What this task involves |
Repeat the lines from the line with "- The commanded" to the line with "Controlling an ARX" in the listing below, keeping both end lines and adding nothing.

══════

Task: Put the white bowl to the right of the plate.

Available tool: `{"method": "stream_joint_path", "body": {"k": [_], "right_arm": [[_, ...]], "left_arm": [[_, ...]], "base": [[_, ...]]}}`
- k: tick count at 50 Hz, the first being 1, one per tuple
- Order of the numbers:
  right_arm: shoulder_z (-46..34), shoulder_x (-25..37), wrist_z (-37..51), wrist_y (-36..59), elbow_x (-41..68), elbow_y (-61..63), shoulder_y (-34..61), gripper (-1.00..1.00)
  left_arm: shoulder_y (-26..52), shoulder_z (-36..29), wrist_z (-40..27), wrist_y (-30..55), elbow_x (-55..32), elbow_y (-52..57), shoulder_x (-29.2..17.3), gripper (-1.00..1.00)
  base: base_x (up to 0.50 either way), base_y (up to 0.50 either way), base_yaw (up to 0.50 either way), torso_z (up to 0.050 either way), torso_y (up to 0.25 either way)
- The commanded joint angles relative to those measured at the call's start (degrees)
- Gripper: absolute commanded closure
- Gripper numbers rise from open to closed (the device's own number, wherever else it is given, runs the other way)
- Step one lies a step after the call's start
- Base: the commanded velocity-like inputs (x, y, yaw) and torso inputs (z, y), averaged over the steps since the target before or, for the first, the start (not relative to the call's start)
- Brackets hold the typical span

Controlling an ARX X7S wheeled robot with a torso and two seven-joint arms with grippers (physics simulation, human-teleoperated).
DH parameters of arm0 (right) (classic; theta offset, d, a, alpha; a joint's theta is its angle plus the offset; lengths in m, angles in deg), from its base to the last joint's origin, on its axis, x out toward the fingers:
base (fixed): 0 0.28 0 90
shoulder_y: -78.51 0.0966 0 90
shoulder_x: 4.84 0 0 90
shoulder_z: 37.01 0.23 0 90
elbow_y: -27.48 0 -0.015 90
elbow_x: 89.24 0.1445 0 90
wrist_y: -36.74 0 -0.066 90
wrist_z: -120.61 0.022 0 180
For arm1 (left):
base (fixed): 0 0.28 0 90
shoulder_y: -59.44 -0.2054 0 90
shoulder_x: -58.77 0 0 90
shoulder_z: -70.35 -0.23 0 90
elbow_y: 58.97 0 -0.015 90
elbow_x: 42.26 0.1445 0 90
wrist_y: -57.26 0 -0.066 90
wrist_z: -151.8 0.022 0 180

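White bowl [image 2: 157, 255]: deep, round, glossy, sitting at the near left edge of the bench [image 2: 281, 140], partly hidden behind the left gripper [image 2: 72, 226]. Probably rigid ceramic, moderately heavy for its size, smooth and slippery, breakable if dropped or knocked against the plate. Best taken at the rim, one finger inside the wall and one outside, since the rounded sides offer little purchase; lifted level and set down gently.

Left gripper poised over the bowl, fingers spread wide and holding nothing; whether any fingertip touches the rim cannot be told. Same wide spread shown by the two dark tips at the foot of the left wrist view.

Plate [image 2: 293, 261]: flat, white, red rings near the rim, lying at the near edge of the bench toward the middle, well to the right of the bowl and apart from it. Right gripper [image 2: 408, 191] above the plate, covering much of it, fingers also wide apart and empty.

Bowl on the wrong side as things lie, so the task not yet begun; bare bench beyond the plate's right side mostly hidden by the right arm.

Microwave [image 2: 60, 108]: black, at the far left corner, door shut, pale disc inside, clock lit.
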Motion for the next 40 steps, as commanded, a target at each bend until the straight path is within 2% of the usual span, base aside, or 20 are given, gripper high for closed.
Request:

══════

Problem solution |
- The commanded joint angles relative to those measured at the call's start (degrees)
- Gripper: absolute commanded closure
- Gripper numbers rise from open to closed (the device's own number, wherever else it is given, runs the other way)
- Step one lies a step after the call's start
- Base: the commanded velocity-like inputs (x, y, yaw) and torso inputs (z, y), averaged over the steps since the target before or, for the first, the start (not relative to the call's start)
- Brackets hold the typical span

Controlling an ARX X7S wheeled robot with a torso and two seven-joint arms with grippers (physics simulation, human-teleoperated).

The answer has been written out completely.